Shinji Aramaki is a director who emerged first as a mechanical designer on various anime tv series of the 1980s and 90s. He made his directorial debut with the breathtaking feature film Appleseed (2004), another manga and anime adapted work. Aramaki went on create a sequel with Appleseed Ex Machina (2007) and a prequel Appleseed Alpha (2014). Elsewhere he also directed one of the episodes of the anthology Halo Legends (2010) and the full-length Starship Troopers: Invasion (2012) and its sequel Starship Troopers: Traitor of Mars (2017). Aramaki’s films come with dazzling detail lavished on the military hardware and technology and a hand with science-fiction action that makes him at the forefront of modern anime directors.

Captain Harlock and the alien Miime in Space Pirate Captain Harlock (2013)
Captain Harlock and the alien Miime

Shinji Aramaki’s Space Pirate Captain Harlock has quite a different tone to the original tv series. This is most notable in the substantial backstory about Harlock’s origins, the creation of the milieu of the Gaia Sanctions and the pursuing nemesis Isola and his brother Yama, which has all been invented for the film. The original anime series was fairly typical for the 1970s. It is a much lighter show with the characters being drawn in limited lines – Yattaran, for instance, is usually portrayed as a comic relief character but here is altogether more serious. The original series is typical of Japanese science-fiction of the 70s/80s, filled with fanciful imagery where sailing ships or old battlecruisers would take to the stars.

This seems at odds with Shinji Aramaki, a director who specialises in hard military science-fiction and exactingly detailed machines. Indeed, in Aramaki’s hands this leads to an incongruous mix – where we have densely detailed fleets of ships combined with the more comic-bookish image of The Arcadia with a skull-shaped prow, always surrounded by a black cloud and sailing the Jolly Roger. Or images that improbably play on pirate imagery such as a laser gun that has been built to resemble a cutlass or of Harlock piloting the ship with an old-fashioned ship’s steering wheel.

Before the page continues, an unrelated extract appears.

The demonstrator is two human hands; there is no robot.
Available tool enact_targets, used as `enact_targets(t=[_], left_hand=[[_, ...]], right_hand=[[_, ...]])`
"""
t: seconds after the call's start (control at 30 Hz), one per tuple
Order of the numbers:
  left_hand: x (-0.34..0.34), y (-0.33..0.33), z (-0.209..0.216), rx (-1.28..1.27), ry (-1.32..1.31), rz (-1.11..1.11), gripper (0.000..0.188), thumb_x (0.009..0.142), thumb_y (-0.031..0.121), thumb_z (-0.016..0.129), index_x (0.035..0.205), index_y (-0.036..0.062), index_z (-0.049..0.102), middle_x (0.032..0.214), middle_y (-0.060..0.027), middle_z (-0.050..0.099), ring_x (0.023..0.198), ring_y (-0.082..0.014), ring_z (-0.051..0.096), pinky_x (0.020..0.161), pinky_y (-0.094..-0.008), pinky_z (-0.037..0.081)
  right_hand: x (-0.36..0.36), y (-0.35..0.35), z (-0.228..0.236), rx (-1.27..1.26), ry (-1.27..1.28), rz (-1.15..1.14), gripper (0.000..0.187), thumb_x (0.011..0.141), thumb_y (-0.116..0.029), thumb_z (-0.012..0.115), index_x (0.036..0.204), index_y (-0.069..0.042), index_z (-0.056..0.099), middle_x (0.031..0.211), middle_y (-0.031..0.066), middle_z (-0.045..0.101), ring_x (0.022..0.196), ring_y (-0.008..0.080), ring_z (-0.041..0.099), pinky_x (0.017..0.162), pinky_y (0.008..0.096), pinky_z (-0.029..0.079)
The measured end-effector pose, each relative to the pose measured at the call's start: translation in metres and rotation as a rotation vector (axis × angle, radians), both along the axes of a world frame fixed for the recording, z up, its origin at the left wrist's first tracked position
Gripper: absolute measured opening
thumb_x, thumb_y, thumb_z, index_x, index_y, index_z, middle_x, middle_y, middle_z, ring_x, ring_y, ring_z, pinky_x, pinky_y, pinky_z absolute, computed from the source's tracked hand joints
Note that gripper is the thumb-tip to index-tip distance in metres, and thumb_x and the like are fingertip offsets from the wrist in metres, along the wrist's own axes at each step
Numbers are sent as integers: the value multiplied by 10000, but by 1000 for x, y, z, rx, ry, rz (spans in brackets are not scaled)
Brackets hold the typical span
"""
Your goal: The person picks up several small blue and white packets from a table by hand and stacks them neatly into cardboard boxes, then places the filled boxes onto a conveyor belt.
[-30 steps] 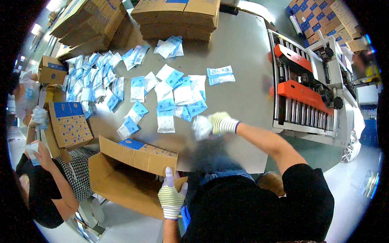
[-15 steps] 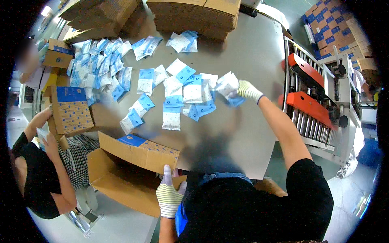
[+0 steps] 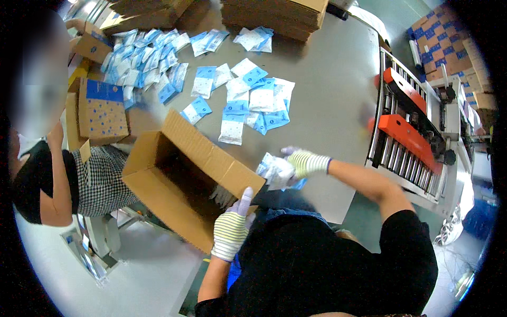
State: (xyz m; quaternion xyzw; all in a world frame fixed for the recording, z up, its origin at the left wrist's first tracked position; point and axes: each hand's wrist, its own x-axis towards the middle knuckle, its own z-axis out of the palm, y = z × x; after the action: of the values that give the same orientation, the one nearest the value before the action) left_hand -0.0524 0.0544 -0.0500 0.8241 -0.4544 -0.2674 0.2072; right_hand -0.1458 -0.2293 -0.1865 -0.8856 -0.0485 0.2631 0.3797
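My left hand (image 3: pixel 230 230), in a striped glove, grips the near right edge of an open cardboard carton (image 3: pixel 208 156). The carton leans at the table's front edge, its mouth facing up toward me. Something pale (image 3: pixel 224 197) shows inside, near my left thumb; the rest of the interior is dark. To the right of the carton, my gloved right hand (image 3: pixel 308 162) is closed on a few white and blue packets (image 3: pixel 275 170), held above the table's front part. Loose white and blue packets (image 3: pixel 231 128) lie in the middle of the table, several overlapping.
A larger heap of packets (image 3: pixel 142 59) covers the table's far left. Stacks of flattened cardboard (image 3: pixel 272 18) stand at the back. A co-worker (image 3: pixel 55 182) is at the left beside another carton (image 3: pixel 103 111). At the right stands a roller conveyor (image 3: pixel 404 142) with red guides.
My right hand has come nearer and leftward with packets from the table. The carton has tilted and turned, with its far wall now raised higher; my left hand still grips it.
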Motion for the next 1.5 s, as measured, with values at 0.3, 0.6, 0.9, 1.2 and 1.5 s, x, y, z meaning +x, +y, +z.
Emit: enact_targets(t=[0.3, 0.6, 0.9, 1.2, 1.5], left_hand=[[-4, 9, 0, -36, 56, 87, 767, 780, 158, 668, 1432, 116, 265, 1028, -216, 623, 871, -379, 620, 726, -420, 508], [-40, 0, -9, 40, -201, -246, 681, 802, 151, 589, 1416, 186, 295, 824, -153, 589, 688, -328, 599, 579, -437, 509], [-42, -5, -38, -96, -333, -169, 610, 866, 197, 524, 1422, 174, 277, 863, -150, 613, 672, -292, 612, 545, -412, 503], [-72, -7, -34, 112, -295, -363, 567, 853, 97, 375, 1413, 143, 292, 1059, -247, 573, 715, -305, 594, 598, -427, 501], [-55, 3, -6, 262, -36, -288, 654, 843, 73, 392, 1456, 223, 222, 1127, -289, 543, 829, -396, 593, 679, -446, 516]], right_hand=[[-1, 92, 28, -548, 269, -60, 633, 588, -362, 757, 1096, -25, 587, 1064, 170, 609, 1020, 320, 564, 877, 430, 458], [-17, -28, -52, -514, 28, -365, 665, 691, -409, 737, 1216, -59, 526, 1156, 145, 610, 1033, 312, 594, 924, 386, 464], [95, 85, 215, -229, -298, 40, 499, 603, -226, 742, 1053, -57, 608, 1097, 120, 601, 1053, 289, 555, 911, 420, 435], [202, 173, 4, 277, -62, -199, 610, 723, -383, 687, 1276, -174, 535, 1282, 106, 533, 1146, 321, 518, 907, 406, 440], [190, 169, 182, -224, -421, 360, 249, 773, -252, 667, 897, -37, 647, 956, 177, 640, 874, 327, 624, 745, 420, 501]])
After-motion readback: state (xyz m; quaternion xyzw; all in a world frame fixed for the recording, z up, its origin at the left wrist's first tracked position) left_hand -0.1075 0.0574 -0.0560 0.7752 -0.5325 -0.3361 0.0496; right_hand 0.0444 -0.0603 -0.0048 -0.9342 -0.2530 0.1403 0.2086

However, the virtue of any Shinji Aramaki film is the incredible detail and texture he places into the designs of the spacecraft, weaponry and the combat sequences. The spaceships here all feel as though they could fly and have some function. Aramaki creates space battles and images of fleets in combat on an epic scale like no other director – the sort that would cause E.E. ‘Doc’ Smith to cream in his longjohns. It is the space war as art. It is this that transforms Space Pirate Captain Harlock into something altogether unique and frequently beautiful.